EXERCISE DETAILS |
After locating the line with "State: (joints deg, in" in the data that follows, return it and every later line exactly, up to and including the line with "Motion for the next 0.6".

DATA EXTRACTS |
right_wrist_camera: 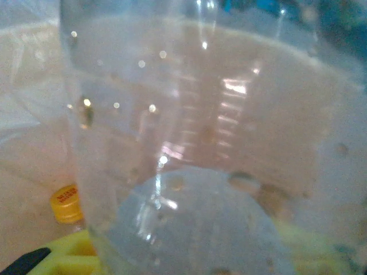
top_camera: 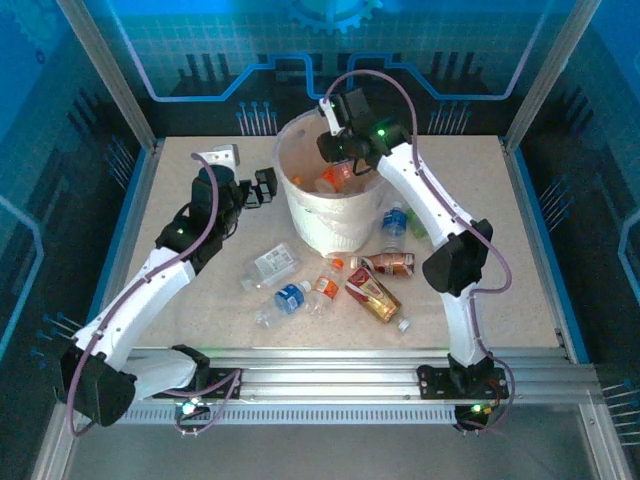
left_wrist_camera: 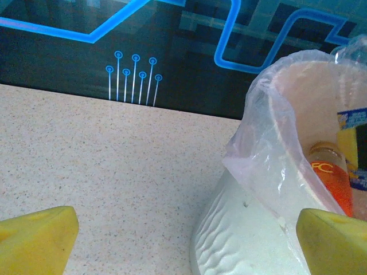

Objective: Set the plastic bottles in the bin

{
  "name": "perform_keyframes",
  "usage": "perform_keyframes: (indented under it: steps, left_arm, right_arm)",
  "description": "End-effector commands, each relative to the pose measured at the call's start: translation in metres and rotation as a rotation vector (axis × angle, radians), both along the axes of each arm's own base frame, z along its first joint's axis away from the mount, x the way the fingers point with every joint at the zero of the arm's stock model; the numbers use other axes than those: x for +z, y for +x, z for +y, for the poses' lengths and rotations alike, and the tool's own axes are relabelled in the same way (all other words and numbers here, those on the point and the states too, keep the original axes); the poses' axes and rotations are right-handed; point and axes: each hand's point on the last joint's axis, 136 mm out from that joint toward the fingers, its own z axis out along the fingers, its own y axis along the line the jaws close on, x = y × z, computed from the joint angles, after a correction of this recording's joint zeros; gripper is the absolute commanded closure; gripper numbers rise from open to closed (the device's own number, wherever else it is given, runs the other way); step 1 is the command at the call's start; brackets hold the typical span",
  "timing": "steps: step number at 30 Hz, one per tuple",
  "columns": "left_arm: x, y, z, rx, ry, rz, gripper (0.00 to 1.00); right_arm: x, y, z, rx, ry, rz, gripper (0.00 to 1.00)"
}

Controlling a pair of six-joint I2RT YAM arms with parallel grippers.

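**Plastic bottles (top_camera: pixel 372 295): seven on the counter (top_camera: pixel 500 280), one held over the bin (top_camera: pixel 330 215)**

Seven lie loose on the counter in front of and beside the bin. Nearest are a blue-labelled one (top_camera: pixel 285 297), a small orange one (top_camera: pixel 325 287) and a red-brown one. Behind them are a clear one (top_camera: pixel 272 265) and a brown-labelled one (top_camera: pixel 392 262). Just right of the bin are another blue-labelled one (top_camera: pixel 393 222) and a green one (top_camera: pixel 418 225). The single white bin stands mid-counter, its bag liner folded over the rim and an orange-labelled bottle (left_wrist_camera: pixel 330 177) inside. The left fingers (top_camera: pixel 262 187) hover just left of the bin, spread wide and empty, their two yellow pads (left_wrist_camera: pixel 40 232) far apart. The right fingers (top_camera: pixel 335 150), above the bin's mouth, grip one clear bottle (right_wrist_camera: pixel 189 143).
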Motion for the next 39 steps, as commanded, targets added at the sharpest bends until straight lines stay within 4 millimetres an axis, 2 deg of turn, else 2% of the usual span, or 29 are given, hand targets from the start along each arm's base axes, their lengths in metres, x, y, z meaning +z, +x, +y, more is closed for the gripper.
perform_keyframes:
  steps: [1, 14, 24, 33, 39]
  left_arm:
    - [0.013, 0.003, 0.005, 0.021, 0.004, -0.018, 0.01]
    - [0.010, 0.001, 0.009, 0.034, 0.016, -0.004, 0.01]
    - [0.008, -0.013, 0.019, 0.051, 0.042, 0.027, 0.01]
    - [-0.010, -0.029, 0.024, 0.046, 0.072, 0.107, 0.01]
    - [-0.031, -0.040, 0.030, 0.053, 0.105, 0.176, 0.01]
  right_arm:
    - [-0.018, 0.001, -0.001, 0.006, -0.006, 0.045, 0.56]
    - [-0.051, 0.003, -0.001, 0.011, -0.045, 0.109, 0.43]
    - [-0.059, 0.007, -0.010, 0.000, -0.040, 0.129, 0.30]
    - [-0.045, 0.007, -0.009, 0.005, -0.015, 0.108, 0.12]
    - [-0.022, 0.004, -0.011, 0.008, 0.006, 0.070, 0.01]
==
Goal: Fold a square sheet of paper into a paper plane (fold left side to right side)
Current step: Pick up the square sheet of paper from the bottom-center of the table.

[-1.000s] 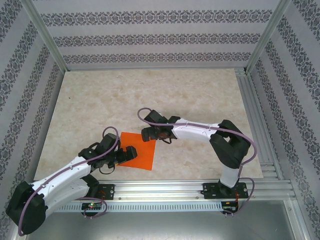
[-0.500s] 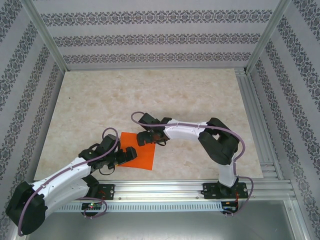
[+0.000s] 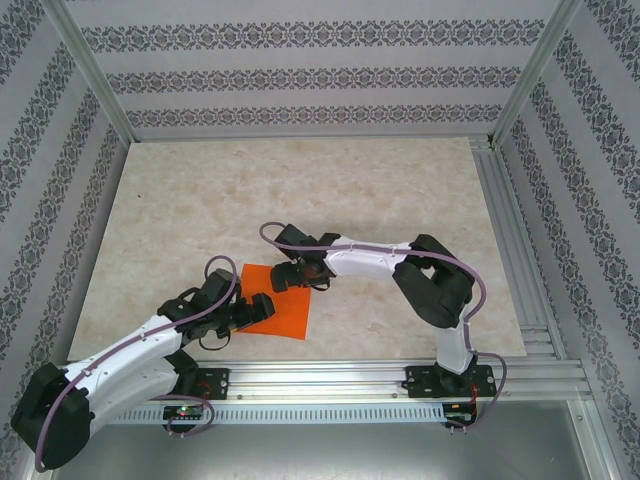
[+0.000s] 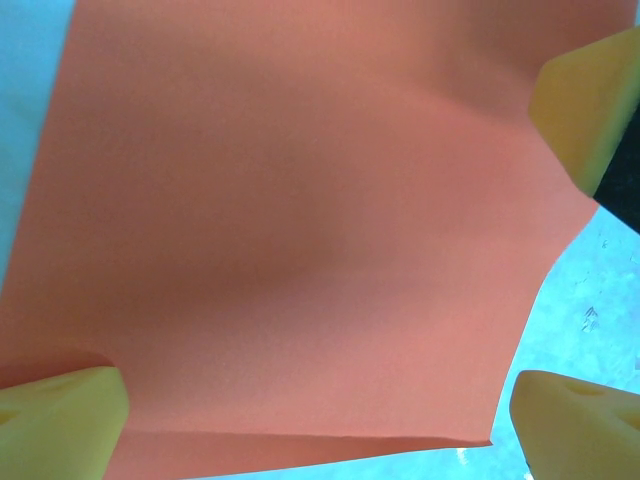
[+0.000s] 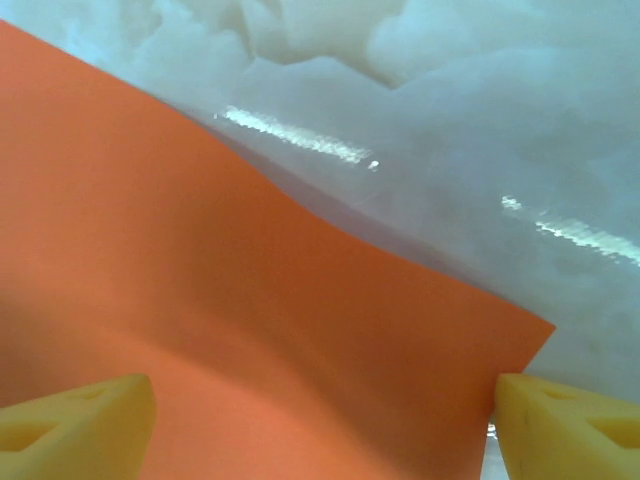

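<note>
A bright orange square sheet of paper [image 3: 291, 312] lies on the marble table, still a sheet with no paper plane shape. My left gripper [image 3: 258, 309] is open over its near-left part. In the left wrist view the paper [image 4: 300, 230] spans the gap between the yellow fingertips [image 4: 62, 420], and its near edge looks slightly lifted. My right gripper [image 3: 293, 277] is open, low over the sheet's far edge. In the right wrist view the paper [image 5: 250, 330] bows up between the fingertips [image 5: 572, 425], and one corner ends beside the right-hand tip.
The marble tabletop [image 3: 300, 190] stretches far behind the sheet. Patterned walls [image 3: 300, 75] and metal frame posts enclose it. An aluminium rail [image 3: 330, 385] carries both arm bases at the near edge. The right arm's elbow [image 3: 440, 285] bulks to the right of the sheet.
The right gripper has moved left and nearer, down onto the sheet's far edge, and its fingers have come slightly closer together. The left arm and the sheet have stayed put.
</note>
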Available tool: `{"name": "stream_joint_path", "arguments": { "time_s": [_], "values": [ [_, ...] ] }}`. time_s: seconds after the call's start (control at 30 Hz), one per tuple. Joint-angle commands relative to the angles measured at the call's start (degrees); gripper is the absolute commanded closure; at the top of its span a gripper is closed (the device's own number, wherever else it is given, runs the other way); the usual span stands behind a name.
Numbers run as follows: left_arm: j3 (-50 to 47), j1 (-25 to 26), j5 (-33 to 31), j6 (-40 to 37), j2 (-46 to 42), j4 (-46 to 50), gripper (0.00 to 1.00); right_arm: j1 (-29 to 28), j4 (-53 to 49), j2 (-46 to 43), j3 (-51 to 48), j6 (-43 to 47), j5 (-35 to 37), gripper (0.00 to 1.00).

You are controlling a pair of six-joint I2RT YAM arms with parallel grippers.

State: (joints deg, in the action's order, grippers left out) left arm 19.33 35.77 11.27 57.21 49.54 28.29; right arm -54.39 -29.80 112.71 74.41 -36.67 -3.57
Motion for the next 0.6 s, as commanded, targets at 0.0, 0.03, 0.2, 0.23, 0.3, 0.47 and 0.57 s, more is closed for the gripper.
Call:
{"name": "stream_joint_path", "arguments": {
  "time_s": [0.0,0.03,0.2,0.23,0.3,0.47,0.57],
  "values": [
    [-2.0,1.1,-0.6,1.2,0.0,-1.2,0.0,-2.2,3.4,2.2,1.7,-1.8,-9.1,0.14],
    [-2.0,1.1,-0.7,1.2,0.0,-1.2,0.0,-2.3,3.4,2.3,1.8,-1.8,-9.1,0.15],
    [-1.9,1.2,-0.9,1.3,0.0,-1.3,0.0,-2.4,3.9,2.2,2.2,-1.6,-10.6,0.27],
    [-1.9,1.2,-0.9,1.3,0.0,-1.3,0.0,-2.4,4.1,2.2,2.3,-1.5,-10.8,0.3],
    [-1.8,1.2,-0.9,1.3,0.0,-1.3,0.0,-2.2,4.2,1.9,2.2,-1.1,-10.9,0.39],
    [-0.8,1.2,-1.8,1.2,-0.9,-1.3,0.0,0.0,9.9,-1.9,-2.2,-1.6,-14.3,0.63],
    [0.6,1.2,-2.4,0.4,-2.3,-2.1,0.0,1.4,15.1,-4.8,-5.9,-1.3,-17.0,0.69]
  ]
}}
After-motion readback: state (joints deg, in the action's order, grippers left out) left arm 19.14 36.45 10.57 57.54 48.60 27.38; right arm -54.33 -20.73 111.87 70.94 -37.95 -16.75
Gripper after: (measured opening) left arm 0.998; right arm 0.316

ANSWER |
State: (joints deg, in the action's order, grippers left out) left arm 19.33 35.77 11.27 57.21 49.54 28.29; right arm -54.39 -29.80 112.71 74.41 -36.67 -3.57
Motion for the next 0.6 s, as commanded, targets at 0.0, 0.03, 0.2, 0.23, 0.3, 0.47 and 0.57 s, more is closed for the gripper.

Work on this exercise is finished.